What to do - Within the records below, find the line with "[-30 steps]" and the line with "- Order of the", then reproduce exactly those two lines and all lines between them, without any picture.
::::
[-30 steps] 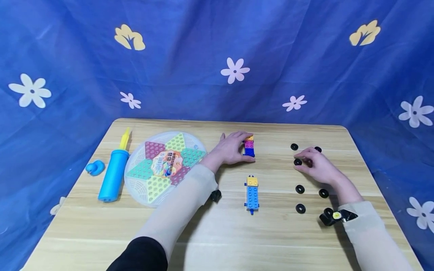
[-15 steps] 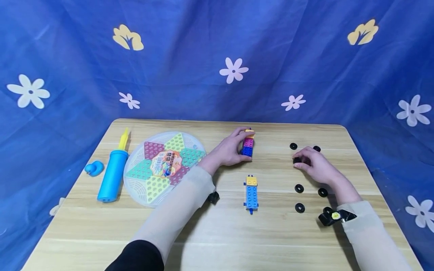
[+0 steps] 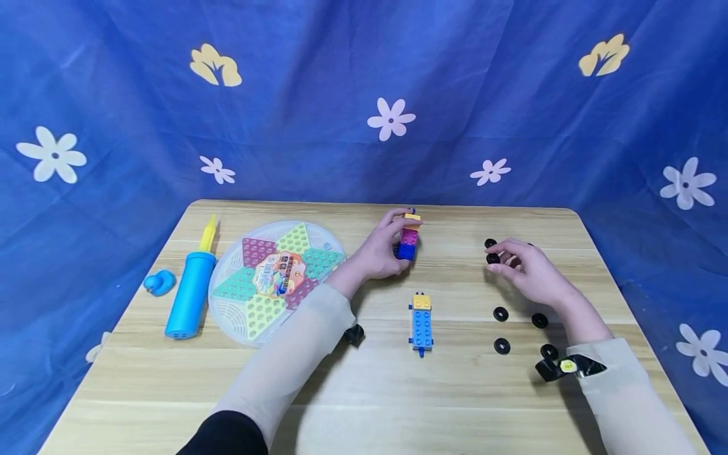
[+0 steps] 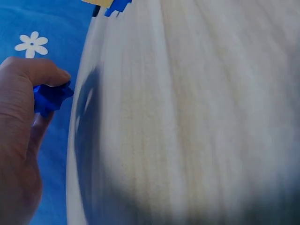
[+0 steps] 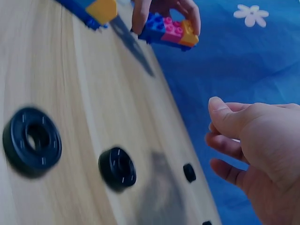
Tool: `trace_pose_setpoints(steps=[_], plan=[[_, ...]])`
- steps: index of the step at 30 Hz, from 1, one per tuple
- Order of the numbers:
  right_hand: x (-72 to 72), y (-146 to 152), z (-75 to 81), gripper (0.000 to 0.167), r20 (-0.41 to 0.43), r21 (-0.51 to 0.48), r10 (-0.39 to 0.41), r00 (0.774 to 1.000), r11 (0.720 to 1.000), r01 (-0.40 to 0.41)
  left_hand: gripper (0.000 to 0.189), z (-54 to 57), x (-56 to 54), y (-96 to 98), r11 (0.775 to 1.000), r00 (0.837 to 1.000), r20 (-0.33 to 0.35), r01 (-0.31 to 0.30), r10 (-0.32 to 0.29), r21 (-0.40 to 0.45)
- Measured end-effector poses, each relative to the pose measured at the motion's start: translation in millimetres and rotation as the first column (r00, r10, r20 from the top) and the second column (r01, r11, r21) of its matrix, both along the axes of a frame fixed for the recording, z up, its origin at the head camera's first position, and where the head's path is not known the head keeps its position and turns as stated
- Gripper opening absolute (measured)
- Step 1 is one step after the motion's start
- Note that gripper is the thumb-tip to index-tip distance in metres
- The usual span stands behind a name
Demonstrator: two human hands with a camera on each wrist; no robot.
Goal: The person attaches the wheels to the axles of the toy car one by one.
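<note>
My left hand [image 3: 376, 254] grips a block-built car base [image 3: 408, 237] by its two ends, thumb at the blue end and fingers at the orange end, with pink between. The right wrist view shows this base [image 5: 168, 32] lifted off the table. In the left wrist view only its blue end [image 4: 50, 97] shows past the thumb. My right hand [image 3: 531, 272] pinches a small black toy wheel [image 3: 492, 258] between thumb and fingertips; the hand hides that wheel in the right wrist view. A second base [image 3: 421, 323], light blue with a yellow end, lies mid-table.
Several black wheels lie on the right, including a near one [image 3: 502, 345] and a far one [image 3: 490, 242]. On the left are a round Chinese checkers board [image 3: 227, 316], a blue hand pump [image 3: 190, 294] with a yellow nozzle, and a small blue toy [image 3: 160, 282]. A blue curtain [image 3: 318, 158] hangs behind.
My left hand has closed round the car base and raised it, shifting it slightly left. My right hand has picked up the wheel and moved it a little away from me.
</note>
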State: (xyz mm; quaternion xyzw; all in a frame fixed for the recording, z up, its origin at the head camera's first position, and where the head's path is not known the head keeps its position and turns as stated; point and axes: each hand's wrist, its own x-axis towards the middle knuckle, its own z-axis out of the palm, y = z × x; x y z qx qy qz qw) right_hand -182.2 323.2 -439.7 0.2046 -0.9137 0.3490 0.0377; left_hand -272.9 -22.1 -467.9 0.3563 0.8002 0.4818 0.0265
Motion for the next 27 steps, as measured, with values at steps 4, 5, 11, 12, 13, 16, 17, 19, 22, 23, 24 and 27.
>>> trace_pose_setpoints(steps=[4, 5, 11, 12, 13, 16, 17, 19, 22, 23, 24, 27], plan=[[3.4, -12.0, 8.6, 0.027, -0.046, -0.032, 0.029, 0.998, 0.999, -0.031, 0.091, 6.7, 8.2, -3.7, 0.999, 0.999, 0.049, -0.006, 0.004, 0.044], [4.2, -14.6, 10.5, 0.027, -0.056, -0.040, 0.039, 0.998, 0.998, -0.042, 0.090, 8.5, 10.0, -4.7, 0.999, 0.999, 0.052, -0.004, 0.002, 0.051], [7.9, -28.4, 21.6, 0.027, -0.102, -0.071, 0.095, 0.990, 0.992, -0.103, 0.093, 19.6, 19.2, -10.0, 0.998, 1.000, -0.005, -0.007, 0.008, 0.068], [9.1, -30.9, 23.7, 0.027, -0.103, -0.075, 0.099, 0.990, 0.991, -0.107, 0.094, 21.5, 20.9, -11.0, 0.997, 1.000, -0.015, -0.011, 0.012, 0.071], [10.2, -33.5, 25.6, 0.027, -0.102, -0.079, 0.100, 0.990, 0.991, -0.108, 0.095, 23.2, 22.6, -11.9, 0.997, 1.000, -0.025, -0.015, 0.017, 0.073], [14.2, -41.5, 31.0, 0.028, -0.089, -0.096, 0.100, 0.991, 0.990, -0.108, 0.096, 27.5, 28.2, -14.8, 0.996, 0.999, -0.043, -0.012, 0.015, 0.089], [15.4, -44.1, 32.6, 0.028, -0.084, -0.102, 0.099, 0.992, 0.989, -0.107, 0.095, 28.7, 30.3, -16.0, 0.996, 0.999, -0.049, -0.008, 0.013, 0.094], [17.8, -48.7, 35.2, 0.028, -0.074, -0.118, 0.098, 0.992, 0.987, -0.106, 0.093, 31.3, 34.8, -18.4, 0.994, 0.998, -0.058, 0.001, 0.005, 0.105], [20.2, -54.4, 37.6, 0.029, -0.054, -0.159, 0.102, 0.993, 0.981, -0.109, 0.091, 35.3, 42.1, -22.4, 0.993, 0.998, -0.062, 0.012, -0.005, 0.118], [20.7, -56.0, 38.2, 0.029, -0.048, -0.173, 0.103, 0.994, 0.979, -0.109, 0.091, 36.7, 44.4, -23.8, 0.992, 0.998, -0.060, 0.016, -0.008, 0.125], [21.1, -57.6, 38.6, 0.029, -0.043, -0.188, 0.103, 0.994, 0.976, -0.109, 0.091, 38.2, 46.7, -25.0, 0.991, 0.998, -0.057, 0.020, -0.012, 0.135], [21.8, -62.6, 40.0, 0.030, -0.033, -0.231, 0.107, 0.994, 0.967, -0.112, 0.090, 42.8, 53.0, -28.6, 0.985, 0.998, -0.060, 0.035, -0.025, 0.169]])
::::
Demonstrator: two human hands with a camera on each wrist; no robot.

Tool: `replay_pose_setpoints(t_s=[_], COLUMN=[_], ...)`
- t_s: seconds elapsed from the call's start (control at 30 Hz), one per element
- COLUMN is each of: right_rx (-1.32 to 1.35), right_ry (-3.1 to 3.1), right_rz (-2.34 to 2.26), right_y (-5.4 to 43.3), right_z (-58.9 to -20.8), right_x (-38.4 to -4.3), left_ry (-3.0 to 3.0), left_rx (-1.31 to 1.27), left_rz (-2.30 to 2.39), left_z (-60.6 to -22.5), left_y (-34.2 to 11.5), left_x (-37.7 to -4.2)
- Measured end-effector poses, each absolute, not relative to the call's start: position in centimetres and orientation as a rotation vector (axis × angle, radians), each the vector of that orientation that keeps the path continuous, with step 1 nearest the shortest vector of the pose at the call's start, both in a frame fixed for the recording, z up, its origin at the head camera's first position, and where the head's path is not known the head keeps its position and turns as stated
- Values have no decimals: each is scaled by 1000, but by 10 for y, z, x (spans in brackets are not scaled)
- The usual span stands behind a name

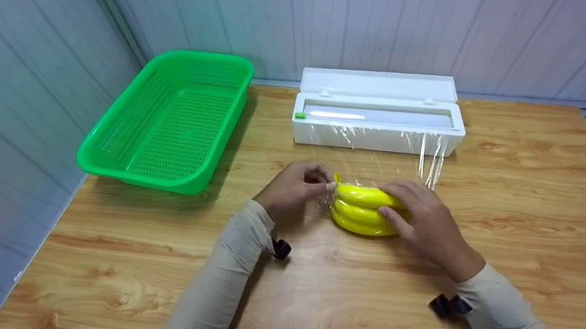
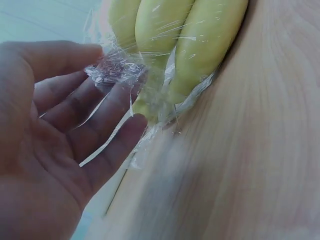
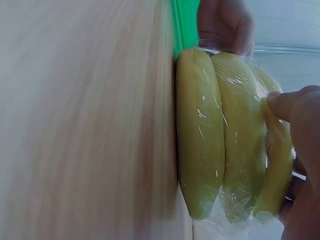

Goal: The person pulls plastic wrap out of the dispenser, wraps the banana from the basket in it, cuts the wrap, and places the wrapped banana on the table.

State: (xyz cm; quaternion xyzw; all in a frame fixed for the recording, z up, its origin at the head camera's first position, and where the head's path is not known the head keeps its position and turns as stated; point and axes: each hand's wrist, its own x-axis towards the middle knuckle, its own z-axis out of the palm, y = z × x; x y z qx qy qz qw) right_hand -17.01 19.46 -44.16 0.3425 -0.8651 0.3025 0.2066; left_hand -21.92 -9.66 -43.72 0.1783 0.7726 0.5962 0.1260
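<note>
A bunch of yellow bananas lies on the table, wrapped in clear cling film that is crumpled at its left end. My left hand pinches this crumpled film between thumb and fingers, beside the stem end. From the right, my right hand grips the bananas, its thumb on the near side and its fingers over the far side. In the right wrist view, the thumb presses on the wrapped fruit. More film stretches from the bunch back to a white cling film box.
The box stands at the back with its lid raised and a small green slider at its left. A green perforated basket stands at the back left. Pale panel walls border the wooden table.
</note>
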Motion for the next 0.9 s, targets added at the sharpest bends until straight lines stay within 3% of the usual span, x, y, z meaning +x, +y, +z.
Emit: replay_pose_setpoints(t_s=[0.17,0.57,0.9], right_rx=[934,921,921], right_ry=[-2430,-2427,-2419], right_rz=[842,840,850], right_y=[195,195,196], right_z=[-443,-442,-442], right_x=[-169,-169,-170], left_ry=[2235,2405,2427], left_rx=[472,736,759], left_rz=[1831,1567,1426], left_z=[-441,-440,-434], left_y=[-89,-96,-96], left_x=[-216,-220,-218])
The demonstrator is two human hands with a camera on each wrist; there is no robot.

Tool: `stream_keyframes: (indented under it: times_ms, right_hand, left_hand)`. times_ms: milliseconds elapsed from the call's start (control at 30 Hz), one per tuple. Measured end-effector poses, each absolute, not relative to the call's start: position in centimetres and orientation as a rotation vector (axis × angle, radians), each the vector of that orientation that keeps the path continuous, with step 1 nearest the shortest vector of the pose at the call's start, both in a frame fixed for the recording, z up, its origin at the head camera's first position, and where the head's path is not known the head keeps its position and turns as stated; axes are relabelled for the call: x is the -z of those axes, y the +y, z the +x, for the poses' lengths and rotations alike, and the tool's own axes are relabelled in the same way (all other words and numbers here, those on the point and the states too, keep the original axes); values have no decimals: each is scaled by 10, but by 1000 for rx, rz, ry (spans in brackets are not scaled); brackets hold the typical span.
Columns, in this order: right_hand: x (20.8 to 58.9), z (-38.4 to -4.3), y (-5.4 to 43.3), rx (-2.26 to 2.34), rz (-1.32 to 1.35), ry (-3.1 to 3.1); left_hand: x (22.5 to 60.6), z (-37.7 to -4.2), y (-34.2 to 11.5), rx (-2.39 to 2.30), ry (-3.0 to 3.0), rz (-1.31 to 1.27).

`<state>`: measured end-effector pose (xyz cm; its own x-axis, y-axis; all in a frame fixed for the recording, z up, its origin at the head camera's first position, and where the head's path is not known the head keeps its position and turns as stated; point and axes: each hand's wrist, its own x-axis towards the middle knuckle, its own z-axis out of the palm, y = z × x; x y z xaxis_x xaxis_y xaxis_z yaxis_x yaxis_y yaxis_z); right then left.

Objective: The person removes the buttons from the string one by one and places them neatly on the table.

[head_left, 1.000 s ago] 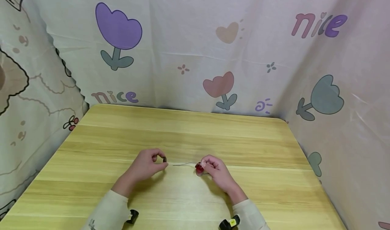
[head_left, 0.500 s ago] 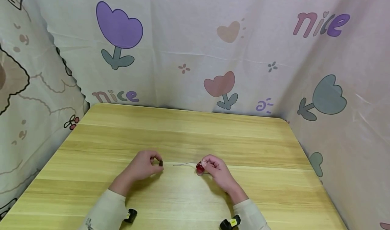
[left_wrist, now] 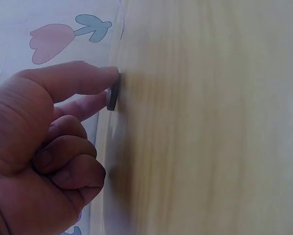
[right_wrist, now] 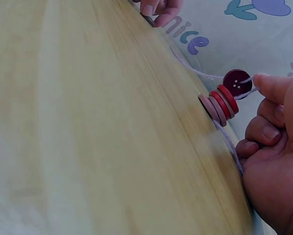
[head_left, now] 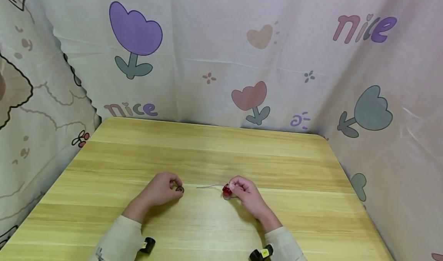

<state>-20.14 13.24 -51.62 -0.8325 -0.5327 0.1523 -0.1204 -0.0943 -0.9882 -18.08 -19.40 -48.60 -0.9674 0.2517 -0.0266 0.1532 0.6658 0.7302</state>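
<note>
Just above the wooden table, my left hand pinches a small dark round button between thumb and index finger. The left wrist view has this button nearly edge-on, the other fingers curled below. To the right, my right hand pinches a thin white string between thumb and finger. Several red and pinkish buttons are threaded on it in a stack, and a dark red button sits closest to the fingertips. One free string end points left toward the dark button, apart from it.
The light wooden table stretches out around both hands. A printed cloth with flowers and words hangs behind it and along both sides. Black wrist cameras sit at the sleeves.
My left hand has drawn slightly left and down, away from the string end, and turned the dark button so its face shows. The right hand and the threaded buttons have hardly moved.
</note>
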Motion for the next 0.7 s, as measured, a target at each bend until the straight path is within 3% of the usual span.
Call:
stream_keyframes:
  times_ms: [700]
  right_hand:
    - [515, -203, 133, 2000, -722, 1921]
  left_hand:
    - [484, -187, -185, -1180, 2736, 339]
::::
The completed task -
[-30 steps] 
[-15 steps] 
[+0 steps] 
[+0 steps] 
[+0 steps] 
Tool: `trace_pose_setpoints(steps=[_], plan=[[_, ...]])`
- steps: index of the step at 30 Hz, from 1, one per tuple
- Order of the numbers:

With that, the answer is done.